Abdelkader Tigha, un transfuge des services algériens, dit pour sa part que l’opération s’est déroulée avec le feu vert du général Smaïn Lamari, l’ami de Bonnet, comme l’admet publiquement ce dernier. En outre, Tigha présente Zitouni, le chef du commando islamiste, comme une recrue des services algériens.

Ces jeux dangereux ont récemment coûté une déconvenue à ce pauvre Bonnet. Le 11 février 2010, le Tribunal de grande instance de Paris le condamnait « pour avoir diffamé publiquement Ehsan Naraghi, dans certains passages d’un livre intitulé « Vevak au service des Ayatollahs », paru au mois d’avril 2009... »

Dans ce livre, Bonnet s’en était pris aux déserteurs des Moujahidine-e-Khalq, les accusant de collusion avec les services iraniens. Ehsan Naraghi, ancien fonctionnaire de l’UNESCO, était mis dans le même sac.

Comme ils le font systématiquement, dénaturant les décisions de Justice sur leurs sites (2), les Moujahidine ont affirmé Naraghi condamné par le tribunal.

Tout cela pourrait passer pour de la broutille si, en se faisant le docile instrument des Algériens, Bonnet ne mettait pas en danger les intérêts de notre pays et la sécurité de nos concitoyens.
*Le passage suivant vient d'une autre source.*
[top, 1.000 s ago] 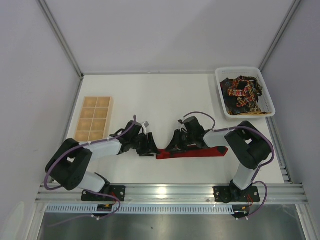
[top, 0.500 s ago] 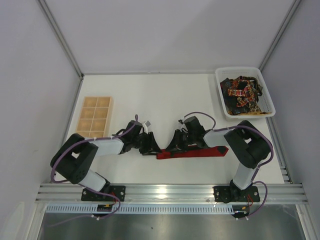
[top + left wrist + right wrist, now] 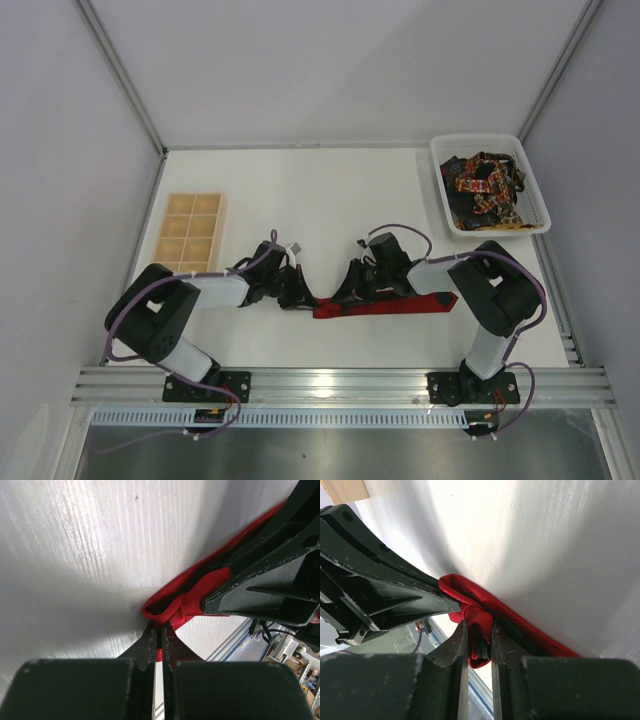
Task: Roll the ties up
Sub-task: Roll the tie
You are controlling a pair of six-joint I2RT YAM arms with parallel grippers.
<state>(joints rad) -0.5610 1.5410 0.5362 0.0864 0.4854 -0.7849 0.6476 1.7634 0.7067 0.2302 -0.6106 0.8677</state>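
- Where the worktop nears its front edge, right of the middle, the red tie [image 3: 390,303] lies flat, with its long axis running left to right and its broad end toward the right edge.
- Its left end is folded into a small loop.
- The left gripper [image 3: 161,630] is pinched on the loop's edge.
- The right gripper [image 3: 477,630] is clamped on the fold just beside it.
- The patterned ties [image 3: 487,185] are heaped in a white bin [image 3: 441,190] at the far right corner.

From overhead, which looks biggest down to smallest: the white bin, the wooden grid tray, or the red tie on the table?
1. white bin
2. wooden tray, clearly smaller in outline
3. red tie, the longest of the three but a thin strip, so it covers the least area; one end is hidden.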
Mais un lourd dossier est suspendu au dessus de nos têtes, celui de l’Aqmi (Al-Qaïda au Maghreb). De lui dépendent le sort des otages français et de notre indispensable approvisionnement en uranium au Niger (3).
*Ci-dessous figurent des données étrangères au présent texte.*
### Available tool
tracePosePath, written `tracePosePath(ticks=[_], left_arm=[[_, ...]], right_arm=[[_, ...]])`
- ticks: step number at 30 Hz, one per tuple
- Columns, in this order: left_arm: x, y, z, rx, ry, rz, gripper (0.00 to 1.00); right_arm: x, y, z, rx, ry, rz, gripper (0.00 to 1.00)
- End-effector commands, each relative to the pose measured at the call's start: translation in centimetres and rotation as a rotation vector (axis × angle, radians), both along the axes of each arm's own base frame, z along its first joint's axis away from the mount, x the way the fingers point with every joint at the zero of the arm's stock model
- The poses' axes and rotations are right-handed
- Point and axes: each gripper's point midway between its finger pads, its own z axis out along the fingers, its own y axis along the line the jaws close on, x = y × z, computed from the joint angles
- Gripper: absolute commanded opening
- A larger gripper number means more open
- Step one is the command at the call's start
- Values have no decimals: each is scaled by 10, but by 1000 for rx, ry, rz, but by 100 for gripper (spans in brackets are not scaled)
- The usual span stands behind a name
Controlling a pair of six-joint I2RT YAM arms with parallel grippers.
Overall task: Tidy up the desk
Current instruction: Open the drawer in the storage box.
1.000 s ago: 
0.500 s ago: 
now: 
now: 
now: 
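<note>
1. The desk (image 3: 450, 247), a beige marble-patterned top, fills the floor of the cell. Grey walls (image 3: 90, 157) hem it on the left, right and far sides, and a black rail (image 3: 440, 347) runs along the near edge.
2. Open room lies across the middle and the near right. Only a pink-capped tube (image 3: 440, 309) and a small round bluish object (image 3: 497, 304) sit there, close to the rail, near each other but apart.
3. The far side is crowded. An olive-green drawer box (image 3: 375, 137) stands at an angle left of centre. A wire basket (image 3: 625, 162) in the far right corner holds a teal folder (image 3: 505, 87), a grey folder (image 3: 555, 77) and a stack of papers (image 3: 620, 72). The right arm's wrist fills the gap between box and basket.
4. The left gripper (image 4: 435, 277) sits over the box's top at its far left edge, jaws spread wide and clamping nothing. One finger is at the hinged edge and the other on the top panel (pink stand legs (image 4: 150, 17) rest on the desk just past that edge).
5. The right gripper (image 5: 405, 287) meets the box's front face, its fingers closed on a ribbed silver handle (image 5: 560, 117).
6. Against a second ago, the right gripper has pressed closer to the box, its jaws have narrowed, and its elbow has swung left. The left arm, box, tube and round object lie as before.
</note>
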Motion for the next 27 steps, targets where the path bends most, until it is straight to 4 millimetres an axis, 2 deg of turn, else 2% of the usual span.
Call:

La France est donc directement concernée par la sécurité de la région du Sahel et principalement du Niger. Or, l’Algérie n’aime pas notre présence dans ce pays situé à sa frontière sud. Le 1er novembre 2010, le Premier ministre algérien, Ahmed Ouyahia, déclarait dans le journal « L’Expression » : « On n’a pas besoin d’un déploiement étranger au Sahel ». Créé le 21 avril 2010, le CEMOC (Comité d’état-major opérationnel conjoint) apparaît comme le bras tutélaire qu’Alger tente d’étendre sur le Niger, le Mali et la Mauritanie (4).

Il ne s’agit pas pour nous d’envisager une recolonisation de l’Afrique, mais de savoir que nos intérêts doivent être protégés en collaboration avec les pays concernés et dans le respect de leur souveraineté. Dans ce cadre, nous ne pouvons pas compter sur l’Algérie des généraux qui se positionne toujours contre nous.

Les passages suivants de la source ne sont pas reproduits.